### To do
Below are the records; copy exactly the stretch from the line containing "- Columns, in" through the line containing "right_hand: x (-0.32", both ends included, and nothing else.

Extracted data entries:
◇ ◇ ◇ ◇

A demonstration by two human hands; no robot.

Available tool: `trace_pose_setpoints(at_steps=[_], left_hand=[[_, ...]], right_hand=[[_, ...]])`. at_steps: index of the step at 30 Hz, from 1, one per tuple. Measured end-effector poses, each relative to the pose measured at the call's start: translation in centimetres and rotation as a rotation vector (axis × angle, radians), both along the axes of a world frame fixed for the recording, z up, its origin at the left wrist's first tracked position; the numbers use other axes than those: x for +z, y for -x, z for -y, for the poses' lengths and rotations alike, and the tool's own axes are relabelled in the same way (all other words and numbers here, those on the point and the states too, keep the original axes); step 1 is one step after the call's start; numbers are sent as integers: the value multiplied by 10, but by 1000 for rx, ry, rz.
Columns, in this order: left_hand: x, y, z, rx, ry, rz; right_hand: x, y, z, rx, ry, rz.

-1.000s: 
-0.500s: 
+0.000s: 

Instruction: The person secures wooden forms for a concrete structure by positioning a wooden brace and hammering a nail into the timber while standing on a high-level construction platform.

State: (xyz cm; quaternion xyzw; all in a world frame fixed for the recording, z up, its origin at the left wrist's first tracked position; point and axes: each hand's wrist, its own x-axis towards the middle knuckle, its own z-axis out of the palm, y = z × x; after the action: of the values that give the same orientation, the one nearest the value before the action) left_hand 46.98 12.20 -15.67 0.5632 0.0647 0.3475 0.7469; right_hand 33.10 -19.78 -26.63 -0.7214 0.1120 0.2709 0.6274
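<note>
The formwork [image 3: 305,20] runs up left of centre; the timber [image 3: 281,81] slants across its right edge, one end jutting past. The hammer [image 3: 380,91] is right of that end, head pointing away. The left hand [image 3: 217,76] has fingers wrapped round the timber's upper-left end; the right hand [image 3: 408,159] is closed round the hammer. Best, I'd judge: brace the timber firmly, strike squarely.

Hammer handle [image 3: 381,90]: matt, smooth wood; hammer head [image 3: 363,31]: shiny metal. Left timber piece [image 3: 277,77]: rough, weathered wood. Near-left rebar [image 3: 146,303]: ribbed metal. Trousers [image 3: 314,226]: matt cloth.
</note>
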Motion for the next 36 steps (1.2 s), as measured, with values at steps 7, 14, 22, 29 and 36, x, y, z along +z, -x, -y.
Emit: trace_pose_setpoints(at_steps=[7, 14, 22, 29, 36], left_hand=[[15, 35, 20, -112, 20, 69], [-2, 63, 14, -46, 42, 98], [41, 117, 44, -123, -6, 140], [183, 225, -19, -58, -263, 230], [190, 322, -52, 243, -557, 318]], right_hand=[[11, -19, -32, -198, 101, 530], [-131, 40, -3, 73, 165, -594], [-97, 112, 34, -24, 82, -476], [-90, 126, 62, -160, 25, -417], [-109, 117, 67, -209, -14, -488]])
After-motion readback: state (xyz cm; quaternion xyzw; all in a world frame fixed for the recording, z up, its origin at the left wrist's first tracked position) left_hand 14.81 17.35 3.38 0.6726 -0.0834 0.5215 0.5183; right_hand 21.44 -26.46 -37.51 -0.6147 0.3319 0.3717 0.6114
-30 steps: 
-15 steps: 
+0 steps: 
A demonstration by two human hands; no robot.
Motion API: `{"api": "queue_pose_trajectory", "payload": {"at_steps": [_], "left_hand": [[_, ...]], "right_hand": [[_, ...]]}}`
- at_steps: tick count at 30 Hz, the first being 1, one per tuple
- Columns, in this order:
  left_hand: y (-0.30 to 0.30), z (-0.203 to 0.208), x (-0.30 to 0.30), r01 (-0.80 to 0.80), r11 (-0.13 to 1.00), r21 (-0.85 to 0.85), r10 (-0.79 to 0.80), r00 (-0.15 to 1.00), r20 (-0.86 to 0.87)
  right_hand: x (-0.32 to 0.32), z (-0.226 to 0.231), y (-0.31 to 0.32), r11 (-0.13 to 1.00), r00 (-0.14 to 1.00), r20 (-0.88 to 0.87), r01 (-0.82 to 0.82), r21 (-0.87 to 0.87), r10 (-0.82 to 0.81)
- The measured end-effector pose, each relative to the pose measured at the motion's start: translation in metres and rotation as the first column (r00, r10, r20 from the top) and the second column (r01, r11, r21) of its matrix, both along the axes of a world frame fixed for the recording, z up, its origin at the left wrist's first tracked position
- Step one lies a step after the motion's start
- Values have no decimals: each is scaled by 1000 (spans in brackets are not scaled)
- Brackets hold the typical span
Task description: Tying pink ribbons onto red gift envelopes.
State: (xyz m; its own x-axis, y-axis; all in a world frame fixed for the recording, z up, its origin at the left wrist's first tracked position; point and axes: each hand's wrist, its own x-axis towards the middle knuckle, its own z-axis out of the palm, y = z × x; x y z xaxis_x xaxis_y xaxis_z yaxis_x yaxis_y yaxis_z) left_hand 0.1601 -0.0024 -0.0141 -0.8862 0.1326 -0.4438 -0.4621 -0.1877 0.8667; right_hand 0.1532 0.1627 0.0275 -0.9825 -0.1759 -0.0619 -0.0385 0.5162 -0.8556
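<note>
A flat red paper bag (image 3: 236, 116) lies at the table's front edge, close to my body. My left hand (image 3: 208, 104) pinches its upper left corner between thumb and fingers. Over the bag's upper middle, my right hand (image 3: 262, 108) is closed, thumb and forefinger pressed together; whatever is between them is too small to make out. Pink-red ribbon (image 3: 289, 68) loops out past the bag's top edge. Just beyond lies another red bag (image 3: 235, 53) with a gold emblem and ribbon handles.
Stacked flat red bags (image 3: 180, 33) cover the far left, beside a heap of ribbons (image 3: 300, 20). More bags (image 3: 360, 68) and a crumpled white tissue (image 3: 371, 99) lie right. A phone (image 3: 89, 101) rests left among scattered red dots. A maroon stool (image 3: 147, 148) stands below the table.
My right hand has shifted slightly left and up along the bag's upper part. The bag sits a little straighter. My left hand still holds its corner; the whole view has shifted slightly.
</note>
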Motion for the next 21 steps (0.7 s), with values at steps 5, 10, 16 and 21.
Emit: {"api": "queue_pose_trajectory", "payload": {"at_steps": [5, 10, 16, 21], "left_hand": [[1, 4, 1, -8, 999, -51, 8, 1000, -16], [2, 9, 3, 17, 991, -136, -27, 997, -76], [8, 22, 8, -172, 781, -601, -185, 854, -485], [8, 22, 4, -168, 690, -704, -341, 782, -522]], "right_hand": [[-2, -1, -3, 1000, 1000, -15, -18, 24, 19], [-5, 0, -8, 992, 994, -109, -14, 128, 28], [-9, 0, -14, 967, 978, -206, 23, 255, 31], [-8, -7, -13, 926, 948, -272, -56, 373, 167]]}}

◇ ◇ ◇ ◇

### Exercise output
- Columns, in this order:
  left_hand: y (-0.30 to 0.30), z (-0.203 to 0.208), x (-0.30 to 0.30), r01 (-0.80 to 0.80), r11 (-0.13 to 1.00), r21 (-0.85 to 0.85), r10 (-0.79 to 0.80), r00 (-0.15 to 1.00), r20 (-0.86 to 0.87)
  right_hand: x (-0.32 to 0.32), z (-0.226 to 0.231), y (-0.31 to 0.32), r11 (-0.13 to 1.00), r00 (-0.14 to 1.00), r20 (-0.88 to 0.87), r01 (-0.82 to 0.82), r21 (-0.87 to 0.87), r10 (-0.82 to 0.81)

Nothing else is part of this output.